Wednesday, December 23, 2009

In a Reading Kind of Mood


This is the beautiful book that I just couldn't bear to finish. It is quite easy to understand why this book was awarded the Pulitzer Prize. The language is beautiful - overwhelming in places, and the preservation of the multiple points of view of this family concerning their husband/father/family member's death is absolutely heart-wrenching. It is a literary masterpiece that takes you to places both dark and poignant. Which is where my problem lay, honestly. The story of a father's death still resonates a little too strongly with me, even so many years after Daddy has been gone. Reading the story - from Mary's, Rufus', Catherine's points of view - was overwhelming in many ways. I found myself so entranced with their emotions, feelings, and experience that their emotional turmoil became my own.

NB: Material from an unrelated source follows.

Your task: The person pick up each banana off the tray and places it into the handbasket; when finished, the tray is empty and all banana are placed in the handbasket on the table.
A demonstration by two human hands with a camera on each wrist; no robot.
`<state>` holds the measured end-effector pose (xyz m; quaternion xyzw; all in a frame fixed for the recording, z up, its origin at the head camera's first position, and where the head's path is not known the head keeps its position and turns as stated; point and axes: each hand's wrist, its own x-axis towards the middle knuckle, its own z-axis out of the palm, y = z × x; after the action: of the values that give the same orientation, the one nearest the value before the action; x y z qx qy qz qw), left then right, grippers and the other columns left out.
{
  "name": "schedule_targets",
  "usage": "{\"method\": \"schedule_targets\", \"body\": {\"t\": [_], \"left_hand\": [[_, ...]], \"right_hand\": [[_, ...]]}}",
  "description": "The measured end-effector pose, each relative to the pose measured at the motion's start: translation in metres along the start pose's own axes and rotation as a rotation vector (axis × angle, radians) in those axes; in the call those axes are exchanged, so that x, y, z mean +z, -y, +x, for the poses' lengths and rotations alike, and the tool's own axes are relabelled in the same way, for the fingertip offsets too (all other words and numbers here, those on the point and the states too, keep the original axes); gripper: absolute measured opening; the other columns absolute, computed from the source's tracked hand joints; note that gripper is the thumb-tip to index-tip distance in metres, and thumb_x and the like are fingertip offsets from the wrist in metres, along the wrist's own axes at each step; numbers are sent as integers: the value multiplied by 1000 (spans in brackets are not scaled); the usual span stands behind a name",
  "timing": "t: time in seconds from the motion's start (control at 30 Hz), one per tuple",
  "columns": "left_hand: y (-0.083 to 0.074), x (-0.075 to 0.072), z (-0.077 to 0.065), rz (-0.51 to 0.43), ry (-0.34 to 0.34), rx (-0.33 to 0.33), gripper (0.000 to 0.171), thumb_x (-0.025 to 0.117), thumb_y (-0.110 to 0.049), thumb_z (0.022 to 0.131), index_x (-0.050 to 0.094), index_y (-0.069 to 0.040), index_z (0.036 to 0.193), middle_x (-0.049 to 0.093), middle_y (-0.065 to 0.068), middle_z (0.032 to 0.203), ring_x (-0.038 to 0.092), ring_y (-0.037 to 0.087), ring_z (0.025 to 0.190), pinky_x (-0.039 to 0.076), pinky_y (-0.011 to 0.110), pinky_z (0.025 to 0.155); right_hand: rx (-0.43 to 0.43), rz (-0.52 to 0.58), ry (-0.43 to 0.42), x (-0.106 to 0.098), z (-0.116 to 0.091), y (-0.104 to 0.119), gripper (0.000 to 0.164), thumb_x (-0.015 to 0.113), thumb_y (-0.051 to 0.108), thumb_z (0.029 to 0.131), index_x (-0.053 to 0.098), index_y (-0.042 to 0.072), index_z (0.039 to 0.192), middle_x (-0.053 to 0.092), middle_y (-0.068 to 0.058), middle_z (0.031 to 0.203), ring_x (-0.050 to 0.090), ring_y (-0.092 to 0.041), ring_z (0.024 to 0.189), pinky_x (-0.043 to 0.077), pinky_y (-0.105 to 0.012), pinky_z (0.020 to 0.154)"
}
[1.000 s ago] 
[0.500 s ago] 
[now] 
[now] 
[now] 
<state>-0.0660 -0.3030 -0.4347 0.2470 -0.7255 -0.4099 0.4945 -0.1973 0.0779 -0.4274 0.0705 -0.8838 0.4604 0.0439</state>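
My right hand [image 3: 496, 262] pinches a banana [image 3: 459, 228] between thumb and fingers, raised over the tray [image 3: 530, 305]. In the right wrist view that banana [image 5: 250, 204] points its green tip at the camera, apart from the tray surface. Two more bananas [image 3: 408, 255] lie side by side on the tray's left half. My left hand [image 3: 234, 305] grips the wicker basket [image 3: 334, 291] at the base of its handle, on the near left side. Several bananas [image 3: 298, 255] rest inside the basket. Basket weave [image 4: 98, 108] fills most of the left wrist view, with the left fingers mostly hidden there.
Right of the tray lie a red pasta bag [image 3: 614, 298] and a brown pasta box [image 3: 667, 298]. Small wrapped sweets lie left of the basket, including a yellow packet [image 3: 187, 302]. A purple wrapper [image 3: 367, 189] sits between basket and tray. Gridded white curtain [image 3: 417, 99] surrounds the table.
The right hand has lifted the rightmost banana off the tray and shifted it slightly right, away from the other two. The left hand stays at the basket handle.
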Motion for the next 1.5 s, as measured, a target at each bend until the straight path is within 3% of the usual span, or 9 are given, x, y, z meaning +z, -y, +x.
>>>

I was inexplicably depressed here at Christmastime, mourning a man who, had he lived on from his death by accident, would have been naturally deceased years before my birth. And yet, that isn't particularly true. It wasn't his death. It was the impact upon the lives of those who loved him. It was the lasting hole, the festering wound, and the painful scar that is undoubtedly, indelibly left upon this family after the closing pages of the novel. It rocks all but the most grounded faiths. It brings no absolution, no peace. Only the certainty that one must move on from loss. My first sentence is true. I didn't finish it completely. I made it to page 285 of my edition and honestly could bear no more. The cruelty of the priest round about the page 260 mark about pushed me over the edge. But ultimately, it was the pain of the children. Too honest. Too intense. Too real. Perhaps one day I will return and finish the last few pages of this book. But, whether I do or do not return, one thing is certain. It has passed what is my own personal "test of great literature" - I will be thinking about this book for many years to come with that unsatisfied, aching feeling. A book that does not stop speaking with it's last page - THAT is the mark of great literature, and *A Death in the Family* certainly qualifies.